The stories that Judith
Feinberg hears from people with substance use disorder are riddled with loss:
of jobs, opportunity, security, dignity. “People really are struggling to see
that they have a viable future,” Feinberg says. “Then you take a drug … and you
don’t care until you need the drug again.”
For years, that drug was very
likely an opioid. But Feinberg, a physician at West Virginia University School
of Medicine in Morgantown who studies infectious diseases and injection drug
use, recently has seen shifts in the addictive substances used. And it’s
occurring not just in West Virginia — which has the highest rate of drug overdose deaths in
the nation, at 51.5 deaths per 100,000 people — but across the country, the U.S. Centers for Disease
Control and Prevention reported January 30.
Fueled by a plentiful
supply, people have increasingly been turning to such stimulants as cocaine and
methamphetamine — so much so that the rates of overdose deaths for those drugs each
surpassed that of prescription opioids in 2018.
There’s a small bit of hope:
After two decades of rising numbers, around 3,000 fewer people overall died of a drug overdose in 2018 than in 2017. But with 67,367 deaths, 2018 ranks
as the second-worst year for drug overdoses in U.S. history. It’s too soon to
say whether the nudge downward is a blip or the start of a meaningful drop.
In part, that may depend
upon whether the rise in stimulant use over much of the last decade continues. In
2018, the rate of overdose deaths involving cocaine was 4.5 per 100,000, more
than triple what it was in 2012; for methamphetamine and similar drugs, the
rate jumped from 0.8 to 3.9 per 100,000 during that period. Each now surpasses
the death rate from prescription opioids, and cocaine’s rate is just shy of
heroin’s.
While the rates of overdose
deaths for prescription opioids and heroin each fell from 2017 to 2018,
suggesting some success in national efforts to address the opioid epidemic, deaths
from fentanyl and other synthetic opioids (SN: 5/1/18) continue to go
up, hitting 9.9 per 100,000 in 2018.
Opioids are depressants that
slow the body down and can halt breathing (SN: 3/29/18).

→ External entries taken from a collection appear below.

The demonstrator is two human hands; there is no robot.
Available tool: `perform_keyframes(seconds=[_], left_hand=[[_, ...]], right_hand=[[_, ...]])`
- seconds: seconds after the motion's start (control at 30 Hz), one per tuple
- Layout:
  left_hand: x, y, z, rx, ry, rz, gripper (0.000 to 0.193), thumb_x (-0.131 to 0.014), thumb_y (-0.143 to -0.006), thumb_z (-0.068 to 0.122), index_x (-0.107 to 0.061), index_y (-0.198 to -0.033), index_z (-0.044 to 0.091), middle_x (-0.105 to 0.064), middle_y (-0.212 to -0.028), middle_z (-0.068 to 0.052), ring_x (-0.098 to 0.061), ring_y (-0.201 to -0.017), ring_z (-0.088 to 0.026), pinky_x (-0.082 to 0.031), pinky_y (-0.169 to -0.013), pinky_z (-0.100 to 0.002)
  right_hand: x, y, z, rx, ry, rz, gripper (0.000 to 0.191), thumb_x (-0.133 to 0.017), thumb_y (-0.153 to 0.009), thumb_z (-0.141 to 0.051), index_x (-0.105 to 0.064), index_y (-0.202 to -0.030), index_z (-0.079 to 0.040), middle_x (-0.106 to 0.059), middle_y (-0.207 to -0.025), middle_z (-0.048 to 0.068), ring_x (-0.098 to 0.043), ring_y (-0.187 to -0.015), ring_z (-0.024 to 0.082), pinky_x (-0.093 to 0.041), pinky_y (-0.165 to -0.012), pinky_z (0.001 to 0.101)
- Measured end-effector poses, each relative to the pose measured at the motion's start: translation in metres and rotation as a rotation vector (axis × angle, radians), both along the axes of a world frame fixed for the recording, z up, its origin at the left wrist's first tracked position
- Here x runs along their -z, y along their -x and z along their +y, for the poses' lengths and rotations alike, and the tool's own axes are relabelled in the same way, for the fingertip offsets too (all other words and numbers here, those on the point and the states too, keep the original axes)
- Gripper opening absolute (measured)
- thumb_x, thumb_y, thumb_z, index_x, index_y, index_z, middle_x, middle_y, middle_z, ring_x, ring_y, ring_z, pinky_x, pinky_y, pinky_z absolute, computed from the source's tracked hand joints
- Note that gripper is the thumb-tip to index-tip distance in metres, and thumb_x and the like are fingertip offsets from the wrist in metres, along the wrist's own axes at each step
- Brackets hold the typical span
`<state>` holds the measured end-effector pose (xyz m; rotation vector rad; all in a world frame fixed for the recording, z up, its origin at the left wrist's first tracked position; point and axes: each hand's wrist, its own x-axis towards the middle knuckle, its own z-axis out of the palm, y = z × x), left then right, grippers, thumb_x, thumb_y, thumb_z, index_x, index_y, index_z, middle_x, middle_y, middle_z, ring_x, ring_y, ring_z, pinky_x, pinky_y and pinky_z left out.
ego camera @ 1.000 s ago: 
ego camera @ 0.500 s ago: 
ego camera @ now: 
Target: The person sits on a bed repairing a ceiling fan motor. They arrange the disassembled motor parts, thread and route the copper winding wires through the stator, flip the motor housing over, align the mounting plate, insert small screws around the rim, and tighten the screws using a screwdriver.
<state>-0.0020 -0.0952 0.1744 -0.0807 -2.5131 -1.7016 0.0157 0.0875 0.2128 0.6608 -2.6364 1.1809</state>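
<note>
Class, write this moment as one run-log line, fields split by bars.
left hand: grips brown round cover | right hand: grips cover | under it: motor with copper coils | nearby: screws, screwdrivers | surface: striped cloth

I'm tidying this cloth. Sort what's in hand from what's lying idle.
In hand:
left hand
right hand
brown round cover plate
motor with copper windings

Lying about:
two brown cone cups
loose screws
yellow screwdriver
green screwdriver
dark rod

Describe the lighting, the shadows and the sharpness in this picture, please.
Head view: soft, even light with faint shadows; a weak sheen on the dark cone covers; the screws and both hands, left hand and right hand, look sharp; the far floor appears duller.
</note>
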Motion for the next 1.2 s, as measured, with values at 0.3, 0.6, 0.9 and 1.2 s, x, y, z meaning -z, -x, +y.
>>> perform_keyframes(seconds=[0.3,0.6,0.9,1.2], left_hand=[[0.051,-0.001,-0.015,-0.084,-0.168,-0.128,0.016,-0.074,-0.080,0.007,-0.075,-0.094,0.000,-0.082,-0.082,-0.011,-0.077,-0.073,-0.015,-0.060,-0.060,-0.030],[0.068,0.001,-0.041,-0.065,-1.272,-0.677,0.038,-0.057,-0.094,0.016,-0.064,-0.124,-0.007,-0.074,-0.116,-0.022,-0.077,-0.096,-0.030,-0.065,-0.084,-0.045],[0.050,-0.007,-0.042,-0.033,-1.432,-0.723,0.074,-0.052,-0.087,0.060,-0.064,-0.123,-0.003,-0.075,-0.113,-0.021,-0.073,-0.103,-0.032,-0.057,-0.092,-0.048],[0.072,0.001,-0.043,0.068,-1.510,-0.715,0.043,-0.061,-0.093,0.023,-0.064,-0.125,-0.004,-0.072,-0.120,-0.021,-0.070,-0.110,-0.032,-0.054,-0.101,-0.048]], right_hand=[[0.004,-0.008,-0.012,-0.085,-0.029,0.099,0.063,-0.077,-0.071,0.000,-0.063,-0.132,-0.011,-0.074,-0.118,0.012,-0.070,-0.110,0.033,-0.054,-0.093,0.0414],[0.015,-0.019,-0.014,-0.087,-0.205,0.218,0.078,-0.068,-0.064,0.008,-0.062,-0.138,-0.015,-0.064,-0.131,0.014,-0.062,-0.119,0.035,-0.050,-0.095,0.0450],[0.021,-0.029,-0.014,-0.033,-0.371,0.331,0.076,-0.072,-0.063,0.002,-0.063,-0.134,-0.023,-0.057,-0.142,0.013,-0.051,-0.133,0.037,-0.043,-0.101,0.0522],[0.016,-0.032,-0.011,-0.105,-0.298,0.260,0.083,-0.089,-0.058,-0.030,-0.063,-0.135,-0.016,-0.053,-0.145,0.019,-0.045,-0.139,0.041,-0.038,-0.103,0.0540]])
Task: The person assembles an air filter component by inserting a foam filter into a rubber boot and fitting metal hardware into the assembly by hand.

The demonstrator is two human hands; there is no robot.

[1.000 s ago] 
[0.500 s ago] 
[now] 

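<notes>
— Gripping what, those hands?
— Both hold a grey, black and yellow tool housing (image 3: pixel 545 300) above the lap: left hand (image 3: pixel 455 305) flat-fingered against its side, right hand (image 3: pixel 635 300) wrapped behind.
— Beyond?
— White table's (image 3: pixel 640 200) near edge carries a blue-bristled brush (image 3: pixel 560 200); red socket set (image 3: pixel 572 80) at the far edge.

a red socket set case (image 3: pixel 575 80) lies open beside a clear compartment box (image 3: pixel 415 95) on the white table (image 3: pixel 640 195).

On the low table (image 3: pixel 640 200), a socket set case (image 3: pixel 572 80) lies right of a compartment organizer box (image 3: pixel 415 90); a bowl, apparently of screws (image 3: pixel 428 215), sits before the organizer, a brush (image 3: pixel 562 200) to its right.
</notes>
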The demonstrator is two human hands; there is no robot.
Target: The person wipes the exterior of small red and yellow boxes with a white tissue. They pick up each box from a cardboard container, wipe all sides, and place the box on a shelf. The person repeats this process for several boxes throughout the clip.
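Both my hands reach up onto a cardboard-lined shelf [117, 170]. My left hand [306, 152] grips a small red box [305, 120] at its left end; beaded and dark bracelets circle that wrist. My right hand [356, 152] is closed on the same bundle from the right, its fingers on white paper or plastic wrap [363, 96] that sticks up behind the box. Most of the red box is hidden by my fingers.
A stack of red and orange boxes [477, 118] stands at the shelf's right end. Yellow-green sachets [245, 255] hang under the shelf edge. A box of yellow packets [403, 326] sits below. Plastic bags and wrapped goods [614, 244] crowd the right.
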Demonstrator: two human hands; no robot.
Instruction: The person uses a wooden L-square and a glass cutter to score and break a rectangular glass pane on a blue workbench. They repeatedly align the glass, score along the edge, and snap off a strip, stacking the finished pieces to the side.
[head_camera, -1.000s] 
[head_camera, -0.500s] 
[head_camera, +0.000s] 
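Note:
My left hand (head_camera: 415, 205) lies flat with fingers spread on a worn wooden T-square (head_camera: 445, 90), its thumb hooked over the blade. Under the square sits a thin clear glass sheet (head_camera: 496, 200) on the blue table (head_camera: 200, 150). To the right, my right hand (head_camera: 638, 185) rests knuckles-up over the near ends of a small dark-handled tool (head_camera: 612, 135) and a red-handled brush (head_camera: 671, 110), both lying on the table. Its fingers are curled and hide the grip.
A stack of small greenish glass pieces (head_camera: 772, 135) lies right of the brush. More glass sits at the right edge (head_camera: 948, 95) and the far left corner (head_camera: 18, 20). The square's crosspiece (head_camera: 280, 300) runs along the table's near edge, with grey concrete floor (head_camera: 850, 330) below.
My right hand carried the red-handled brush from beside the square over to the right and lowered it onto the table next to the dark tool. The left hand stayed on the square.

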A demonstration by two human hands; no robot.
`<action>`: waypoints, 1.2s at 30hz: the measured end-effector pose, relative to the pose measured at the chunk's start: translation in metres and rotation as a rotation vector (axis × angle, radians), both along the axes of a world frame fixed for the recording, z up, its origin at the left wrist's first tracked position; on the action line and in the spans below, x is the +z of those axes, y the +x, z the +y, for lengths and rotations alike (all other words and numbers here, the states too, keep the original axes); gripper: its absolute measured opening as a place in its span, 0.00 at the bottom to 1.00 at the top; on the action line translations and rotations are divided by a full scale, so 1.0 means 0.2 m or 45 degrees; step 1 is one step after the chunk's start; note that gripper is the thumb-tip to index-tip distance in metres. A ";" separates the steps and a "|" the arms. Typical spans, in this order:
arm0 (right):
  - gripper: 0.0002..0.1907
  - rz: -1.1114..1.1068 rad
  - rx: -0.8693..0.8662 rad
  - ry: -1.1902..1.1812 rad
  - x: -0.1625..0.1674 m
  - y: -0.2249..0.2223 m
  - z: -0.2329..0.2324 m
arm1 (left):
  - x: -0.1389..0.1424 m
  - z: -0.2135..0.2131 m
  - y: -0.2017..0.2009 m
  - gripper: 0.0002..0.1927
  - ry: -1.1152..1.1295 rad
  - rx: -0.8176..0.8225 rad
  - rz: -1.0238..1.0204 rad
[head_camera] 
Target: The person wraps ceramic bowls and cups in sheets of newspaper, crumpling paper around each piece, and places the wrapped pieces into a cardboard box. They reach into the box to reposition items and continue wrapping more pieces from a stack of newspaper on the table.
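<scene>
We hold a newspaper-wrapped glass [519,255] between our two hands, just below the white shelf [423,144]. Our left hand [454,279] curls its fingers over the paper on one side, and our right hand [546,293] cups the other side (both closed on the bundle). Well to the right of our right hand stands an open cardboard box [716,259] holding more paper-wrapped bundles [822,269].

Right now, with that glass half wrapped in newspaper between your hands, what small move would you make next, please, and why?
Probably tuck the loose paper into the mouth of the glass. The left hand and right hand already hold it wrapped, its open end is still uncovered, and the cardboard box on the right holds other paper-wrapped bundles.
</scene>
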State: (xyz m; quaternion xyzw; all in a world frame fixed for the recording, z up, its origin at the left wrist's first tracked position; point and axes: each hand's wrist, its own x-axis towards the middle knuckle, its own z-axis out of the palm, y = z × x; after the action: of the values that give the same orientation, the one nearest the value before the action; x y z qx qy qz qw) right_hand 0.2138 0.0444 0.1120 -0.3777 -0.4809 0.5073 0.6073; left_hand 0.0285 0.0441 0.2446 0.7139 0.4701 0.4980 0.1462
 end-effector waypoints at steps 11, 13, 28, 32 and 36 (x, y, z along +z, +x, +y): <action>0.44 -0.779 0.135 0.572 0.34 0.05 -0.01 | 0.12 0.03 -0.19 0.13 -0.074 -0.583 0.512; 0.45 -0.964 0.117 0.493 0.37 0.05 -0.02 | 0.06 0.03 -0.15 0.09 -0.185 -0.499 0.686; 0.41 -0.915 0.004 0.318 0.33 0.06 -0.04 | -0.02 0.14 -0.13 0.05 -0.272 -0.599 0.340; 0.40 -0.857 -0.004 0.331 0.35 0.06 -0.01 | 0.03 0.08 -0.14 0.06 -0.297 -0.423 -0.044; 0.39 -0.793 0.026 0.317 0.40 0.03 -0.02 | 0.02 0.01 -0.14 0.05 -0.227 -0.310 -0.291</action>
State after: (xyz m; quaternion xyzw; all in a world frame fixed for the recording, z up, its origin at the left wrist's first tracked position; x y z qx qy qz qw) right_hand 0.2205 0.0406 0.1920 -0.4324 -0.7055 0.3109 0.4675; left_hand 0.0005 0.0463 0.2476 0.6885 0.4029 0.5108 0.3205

In contrast, stimulants like methamphetamine and cocaine ramp up the body,
increasing blood pressure, heart rate and body temperature. The drugs can also
make a person hallucinate or feel anxious or paranoid. An overdose can lead to
a fatal heart attack or stroke.
Although the outward effects
on a person’s body are different, stimulants and depressants both produce a
feeling of euphoria in the user. The drugs also lead to the release of dopamine,
a brain chemical that encourages a person to repeat pleasurable activities. “It’s
that dopamine release that is the hallmark of addiction,” Feinberg says.
Which drugs rise to the
forefront of the nation’s ongoing addiction crisis can change depending on
availability and cost. “We know that drug use comes in cycles,” says Jane
Maxwell, an epidemiologist at the University of Texas at Austin who tracks
trends in drug use. That cyclic nature, she says, partly depends upon what’s
easy to get.
Cocaine, for example, is
making a comeback, after being a major drug of abuse in the ’70s and ’80s. Colombia
is the primary source of cocaine in the United States. Since the country signed
a peace treaty with guerrilla fighters in 2016, coca plant cultivation and
cocaine production have risen, Maxwell says. That has increased the supply and
decreased the cost of the drug in the United States.
There’s also a large supply
of methamphetamine in the United States, but what’s widely available today is
more potent — with more potential for abuse — than in the past. The stimulant
used to be made from pseudoephedrine or ephedrine, ingredients in cold
medicines, but the United States limited over-the-counter sales of those drugs
in 2006. Today, meth is largely produced in Mexico in what’s known as the “P2P”
production method (Walter White turned to this method in later seasons of the
television series Breaking Bad). That
process creates a chemical form of meth that “has much more of a euphoric
effect,” Maxwell says.
Right now, the public health
toolkit against stimulant addiction lacks any pharmaceutical help, which
severely hampers the response. To counter the opioid epidemic, medications are
available, including buprenorphine to treat dependence on opioids and naloxone
to reverse an overdose. But no drugs have been approved to manage addiction to stimulants.
With the drugs that lead to
substance use disorders shifting over time, “all of this stuff is a moving
target,” Feinberg says. Focusing efforts on a particular drug doesn’t address
the larger societal problems that underlie substance use, she argues. “The real
question in my mind is, why do so many people in this country need to find
oblivion in some chemical experience?”